> [What the task asks]:
Leave out the pictures, and retype only the lines from the beginning of the material through the line that contains "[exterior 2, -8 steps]", including both.

> [Extracted entries]:

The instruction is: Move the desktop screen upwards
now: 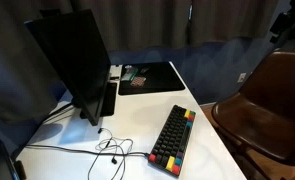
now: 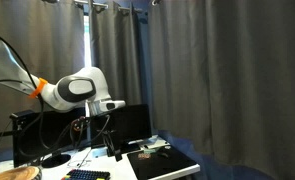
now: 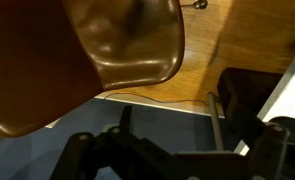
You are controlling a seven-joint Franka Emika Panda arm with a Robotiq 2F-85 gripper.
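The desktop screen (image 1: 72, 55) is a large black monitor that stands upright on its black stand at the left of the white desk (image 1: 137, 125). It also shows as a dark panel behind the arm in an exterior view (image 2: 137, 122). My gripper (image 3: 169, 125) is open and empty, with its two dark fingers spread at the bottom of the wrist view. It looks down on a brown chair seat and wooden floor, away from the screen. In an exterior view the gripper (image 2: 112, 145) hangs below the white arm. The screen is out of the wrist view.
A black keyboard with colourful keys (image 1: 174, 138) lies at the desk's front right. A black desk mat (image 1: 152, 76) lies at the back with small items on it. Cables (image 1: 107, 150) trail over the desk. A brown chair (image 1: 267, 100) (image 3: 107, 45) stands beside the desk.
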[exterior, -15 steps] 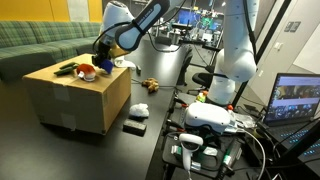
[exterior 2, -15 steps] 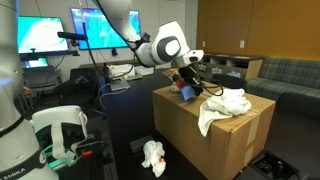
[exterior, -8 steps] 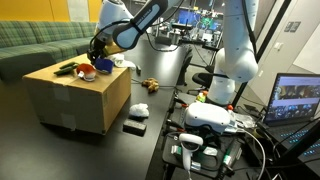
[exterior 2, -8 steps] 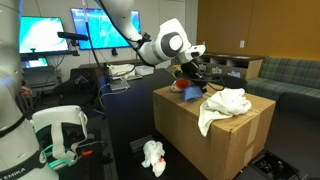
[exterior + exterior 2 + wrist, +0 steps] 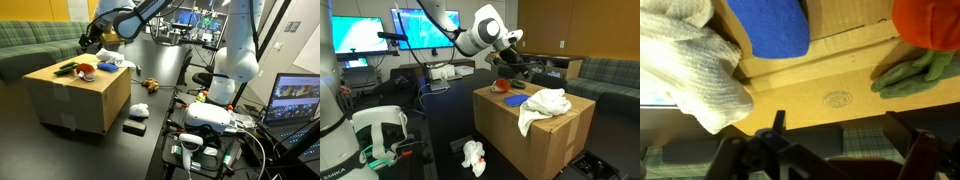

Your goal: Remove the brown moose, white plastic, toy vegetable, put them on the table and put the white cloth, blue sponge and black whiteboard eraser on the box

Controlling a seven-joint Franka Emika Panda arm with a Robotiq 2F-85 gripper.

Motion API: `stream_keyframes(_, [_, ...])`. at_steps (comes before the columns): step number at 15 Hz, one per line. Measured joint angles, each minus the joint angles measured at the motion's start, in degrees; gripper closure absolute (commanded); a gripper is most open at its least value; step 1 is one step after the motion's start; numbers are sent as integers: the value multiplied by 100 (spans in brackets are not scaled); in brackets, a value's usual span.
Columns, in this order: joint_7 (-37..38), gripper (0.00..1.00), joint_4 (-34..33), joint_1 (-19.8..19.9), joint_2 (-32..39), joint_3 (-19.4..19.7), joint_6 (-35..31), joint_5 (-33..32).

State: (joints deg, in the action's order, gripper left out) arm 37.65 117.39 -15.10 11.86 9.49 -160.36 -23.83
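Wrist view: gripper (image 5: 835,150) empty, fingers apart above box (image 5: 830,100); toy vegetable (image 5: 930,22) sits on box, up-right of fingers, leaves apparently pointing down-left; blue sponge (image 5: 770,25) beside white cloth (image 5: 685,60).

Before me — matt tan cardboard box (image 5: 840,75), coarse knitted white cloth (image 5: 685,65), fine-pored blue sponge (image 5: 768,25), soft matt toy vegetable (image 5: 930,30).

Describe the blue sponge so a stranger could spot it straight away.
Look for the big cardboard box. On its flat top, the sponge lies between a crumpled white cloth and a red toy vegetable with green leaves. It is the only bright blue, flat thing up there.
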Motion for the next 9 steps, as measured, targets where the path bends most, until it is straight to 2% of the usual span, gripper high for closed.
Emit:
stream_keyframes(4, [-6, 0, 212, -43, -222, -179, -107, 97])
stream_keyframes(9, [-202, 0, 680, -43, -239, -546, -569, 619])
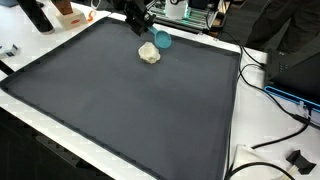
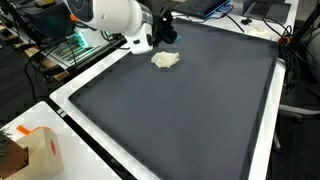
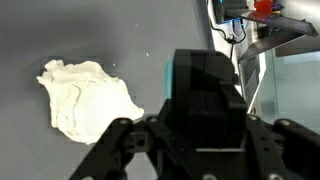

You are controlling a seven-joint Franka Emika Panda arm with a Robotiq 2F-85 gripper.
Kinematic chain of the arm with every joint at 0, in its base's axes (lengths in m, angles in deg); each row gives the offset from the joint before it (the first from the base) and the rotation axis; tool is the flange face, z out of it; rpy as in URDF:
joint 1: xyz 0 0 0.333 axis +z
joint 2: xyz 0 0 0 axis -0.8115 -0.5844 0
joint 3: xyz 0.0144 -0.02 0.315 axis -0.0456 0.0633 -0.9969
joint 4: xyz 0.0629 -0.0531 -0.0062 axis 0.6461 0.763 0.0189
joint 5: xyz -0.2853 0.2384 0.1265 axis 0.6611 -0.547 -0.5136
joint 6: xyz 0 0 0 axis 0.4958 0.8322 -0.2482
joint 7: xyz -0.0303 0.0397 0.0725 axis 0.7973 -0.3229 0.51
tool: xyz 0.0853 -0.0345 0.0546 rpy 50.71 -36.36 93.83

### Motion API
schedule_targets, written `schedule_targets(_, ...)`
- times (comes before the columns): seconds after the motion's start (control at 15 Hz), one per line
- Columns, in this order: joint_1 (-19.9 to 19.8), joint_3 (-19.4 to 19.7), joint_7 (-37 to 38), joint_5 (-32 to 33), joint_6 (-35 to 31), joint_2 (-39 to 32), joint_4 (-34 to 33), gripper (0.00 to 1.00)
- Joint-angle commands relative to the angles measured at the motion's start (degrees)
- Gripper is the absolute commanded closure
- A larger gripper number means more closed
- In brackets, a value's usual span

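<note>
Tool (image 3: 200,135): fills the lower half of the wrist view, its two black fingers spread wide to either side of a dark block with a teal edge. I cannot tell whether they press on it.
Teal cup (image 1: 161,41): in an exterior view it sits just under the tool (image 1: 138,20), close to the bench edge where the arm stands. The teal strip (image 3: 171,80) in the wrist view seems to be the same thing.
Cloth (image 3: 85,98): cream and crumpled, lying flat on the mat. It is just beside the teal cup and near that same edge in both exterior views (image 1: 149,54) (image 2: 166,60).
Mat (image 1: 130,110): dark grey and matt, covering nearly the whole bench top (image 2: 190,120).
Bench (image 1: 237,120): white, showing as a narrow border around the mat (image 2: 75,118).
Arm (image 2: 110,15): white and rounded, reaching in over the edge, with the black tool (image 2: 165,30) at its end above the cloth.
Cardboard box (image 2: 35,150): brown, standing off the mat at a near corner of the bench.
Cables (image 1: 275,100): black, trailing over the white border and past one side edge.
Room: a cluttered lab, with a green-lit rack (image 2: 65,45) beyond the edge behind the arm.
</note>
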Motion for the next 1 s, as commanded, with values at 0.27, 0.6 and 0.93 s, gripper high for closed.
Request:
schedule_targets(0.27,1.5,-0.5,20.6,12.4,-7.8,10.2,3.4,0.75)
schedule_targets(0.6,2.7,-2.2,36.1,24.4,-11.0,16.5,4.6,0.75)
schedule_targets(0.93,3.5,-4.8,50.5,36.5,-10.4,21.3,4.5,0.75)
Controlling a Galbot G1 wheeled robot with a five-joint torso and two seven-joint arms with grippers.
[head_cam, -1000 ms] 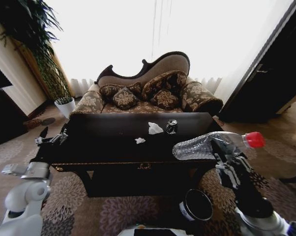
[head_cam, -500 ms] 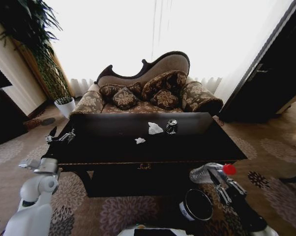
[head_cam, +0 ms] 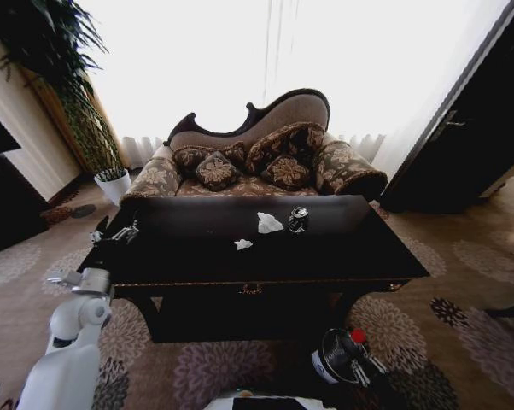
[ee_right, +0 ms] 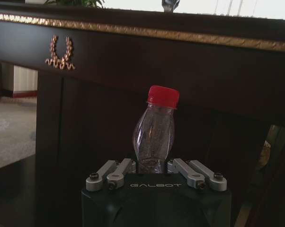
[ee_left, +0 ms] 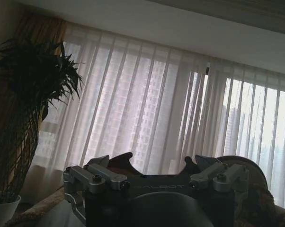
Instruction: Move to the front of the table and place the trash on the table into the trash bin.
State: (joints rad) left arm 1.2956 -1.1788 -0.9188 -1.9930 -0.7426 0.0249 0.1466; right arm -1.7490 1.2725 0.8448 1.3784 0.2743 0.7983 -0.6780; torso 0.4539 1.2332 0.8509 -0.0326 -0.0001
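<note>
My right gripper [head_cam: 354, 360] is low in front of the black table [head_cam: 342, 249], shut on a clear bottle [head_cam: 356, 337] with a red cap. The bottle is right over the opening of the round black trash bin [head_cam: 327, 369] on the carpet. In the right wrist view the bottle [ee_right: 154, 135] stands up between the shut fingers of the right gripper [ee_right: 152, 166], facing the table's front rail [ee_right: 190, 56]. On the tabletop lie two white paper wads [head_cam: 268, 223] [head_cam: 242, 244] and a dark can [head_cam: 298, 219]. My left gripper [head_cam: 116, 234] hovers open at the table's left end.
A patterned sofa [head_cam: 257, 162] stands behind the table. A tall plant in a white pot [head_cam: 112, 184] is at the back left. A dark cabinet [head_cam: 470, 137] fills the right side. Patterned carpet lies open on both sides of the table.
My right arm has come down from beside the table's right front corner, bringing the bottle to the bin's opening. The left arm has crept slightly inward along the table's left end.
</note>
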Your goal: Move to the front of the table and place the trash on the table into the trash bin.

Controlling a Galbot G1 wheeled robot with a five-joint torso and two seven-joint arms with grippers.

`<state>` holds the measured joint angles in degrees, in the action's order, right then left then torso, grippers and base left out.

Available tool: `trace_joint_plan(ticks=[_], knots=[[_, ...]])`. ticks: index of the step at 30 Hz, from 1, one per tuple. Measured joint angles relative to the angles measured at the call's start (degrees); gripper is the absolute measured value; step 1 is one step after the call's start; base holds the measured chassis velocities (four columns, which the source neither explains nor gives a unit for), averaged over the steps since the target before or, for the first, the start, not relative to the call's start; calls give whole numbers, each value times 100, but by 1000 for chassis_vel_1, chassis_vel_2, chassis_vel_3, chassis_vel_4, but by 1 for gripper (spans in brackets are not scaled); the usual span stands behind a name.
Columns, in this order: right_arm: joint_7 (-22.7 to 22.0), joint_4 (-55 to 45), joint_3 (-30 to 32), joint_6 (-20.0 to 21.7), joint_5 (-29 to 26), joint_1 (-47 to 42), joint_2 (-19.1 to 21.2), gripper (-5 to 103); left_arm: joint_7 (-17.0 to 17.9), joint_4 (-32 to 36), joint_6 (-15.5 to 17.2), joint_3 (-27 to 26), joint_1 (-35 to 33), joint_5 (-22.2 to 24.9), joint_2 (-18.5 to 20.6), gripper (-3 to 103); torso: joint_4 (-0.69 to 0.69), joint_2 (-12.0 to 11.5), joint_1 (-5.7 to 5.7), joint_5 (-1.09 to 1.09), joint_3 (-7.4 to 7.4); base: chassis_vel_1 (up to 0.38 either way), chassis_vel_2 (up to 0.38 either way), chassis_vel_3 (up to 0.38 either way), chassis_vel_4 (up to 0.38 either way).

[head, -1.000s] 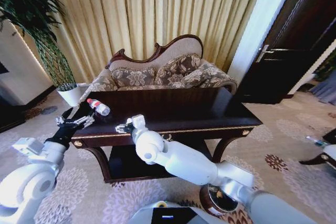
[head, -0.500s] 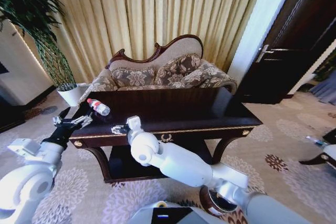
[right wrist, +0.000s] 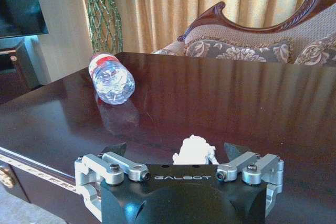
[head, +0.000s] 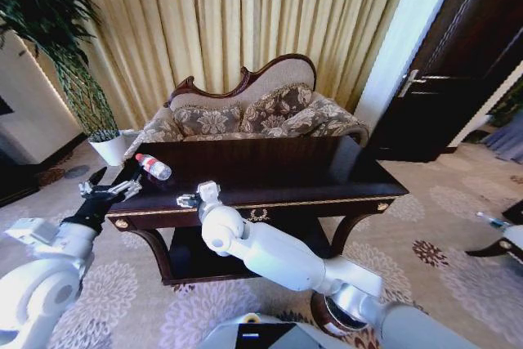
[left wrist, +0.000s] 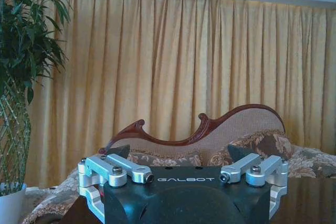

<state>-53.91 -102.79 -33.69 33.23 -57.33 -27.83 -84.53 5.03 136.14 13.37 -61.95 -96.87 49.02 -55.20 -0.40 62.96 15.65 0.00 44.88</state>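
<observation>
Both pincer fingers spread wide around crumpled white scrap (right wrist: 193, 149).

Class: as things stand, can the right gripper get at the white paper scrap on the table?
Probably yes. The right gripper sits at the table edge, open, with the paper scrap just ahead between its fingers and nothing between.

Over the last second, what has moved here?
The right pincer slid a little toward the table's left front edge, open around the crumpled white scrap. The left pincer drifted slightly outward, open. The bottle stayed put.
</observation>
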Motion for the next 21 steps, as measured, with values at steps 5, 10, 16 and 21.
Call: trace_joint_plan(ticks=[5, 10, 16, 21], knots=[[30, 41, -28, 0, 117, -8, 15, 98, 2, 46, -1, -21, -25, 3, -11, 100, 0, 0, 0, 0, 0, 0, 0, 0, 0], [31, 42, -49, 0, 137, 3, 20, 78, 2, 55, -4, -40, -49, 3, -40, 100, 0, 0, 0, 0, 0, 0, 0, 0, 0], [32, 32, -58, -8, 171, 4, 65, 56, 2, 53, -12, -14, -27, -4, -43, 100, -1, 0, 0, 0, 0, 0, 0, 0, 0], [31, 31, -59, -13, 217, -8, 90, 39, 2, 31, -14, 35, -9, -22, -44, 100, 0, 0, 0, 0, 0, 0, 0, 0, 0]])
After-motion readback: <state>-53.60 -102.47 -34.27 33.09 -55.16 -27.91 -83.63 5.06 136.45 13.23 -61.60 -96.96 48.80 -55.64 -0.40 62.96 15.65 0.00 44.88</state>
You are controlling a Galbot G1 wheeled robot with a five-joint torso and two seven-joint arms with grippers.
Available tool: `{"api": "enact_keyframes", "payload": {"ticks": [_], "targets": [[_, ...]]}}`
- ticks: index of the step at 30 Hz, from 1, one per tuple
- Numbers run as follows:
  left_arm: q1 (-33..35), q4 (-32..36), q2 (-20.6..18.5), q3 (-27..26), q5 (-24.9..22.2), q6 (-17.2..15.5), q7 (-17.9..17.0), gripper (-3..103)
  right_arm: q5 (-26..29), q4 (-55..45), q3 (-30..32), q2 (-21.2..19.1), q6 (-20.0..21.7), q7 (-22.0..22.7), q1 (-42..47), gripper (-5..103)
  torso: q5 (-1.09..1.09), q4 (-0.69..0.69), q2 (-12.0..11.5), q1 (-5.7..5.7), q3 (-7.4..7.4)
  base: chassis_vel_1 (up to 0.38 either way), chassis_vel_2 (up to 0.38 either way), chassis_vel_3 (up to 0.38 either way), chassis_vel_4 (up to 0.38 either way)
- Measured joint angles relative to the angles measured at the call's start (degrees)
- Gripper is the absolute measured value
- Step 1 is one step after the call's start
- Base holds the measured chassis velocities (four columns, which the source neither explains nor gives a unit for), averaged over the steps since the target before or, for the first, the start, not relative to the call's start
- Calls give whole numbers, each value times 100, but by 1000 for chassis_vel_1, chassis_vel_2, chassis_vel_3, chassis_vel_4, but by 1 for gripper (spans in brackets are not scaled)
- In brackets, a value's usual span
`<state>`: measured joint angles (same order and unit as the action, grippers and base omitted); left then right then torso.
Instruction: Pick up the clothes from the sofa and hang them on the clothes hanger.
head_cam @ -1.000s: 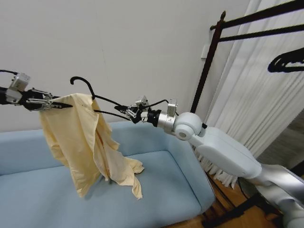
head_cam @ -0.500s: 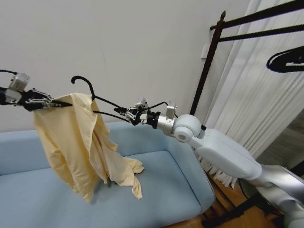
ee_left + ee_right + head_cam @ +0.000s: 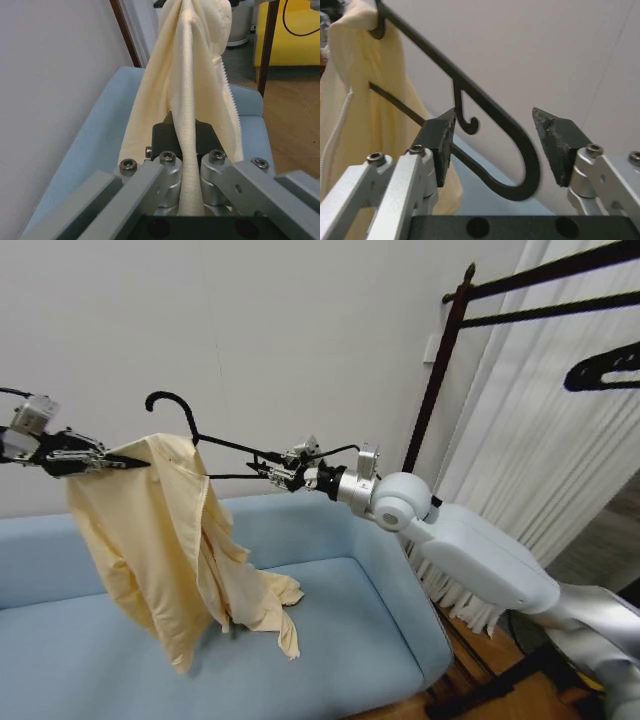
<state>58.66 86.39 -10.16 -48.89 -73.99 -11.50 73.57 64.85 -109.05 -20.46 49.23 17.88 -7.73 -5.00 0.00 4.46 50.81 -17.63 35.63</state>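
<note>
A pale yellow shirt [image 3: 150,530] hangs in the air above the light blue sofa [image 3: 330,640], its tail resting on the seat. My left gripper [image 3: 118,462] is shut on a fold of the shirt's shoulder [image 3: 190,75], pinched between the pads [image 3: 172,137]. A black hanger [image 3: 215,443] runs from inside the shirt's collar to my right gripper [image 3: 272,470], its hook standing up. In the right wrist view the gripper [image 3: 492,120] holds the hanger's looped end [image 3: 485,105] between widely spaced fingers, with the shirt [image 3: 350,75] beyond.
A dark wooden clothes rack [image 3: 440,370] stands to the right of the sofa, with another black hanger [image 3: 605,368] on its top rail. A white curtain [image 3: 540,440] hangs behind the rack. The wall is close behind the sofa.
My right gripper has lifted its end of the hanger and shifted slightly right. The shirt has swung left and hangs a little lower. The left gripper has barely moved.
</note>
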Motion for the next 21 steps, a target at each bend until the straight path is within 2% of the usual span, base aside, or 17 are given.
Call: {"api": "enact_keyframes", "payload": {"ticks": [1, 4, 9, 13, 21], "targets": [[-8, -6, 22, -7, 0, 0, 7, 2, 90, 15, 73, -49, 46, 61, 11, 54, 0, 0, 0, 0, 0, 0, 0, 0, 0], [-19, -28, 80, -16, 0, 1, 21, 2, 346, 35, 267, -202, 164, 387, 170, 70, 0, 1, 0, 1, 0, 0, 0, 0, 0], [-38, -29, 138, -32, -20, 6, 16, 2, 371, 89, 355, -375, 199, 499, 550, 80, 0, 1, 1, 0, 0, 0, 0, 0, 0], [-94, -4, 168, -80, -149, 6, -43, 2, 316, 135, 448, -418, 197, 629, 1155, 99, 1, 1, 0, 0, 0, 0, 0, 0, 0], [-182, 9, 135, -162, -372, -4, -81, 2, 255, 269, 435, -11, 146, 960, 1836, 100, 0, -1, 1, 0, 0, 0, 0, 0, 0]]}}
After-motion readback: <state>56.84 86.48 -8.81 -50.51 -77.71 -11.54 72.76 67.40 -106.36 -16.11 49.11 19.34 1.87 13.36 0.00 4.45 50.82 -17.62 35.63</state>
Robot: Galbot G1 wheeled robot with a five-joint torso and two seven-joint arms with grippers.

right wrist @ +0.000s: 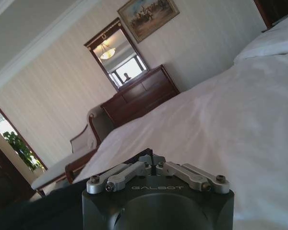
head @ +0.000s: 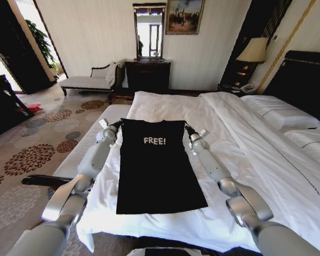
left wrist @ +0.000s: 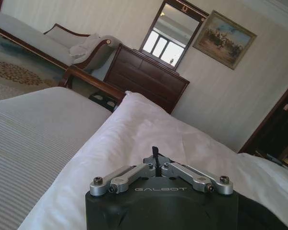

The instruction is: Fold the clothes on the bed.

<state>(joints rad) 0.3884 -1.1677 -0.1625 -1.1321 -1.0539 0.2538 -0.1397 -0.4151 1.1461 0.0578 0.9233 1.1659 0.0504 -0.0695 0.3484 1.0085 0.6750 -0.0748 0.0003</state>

> [Solution]:
The instruction is: Move the desktop screen upwards
now: 
now: 
now: 
You are controlling a seven-joint Franka Emika Panda arm with a Robotiq 2F-85 gripper.
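The desktop screen (image 1: 72, 55) is a large black monitor that stands upright on its black stand at the left of the white desk (image 1: 137, 125). It also shows as a dark panel behind the arm in an exterior view (image 2: 137, 122). My gripper (image 3: 169, 125) is open and empty, with its two dark fingers spread at the bottom of the wrist view. It looks down on a brown chair seat and wooden floor, away from the screen. In an exterior view the gripper (image 2: 112, 145) hangs below the white arm. The screen is out of the wrist view.
A black keyboard with colourful keys (image 1: 174, 138) lies at the desk's front right. A black desk mat (image 1: 152, 76) lies at the back with small items on it. Cables (image 1: 107, 150) trail over the desk. A brown chair (image 1: 267, 100) (image 3: 107, 45) stands beside the desk.
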[exterior, -15 steps] 
[exterior 2, -15 steps] 
[exterior, -8 steps] 
[exterior 2, -8 steps] 

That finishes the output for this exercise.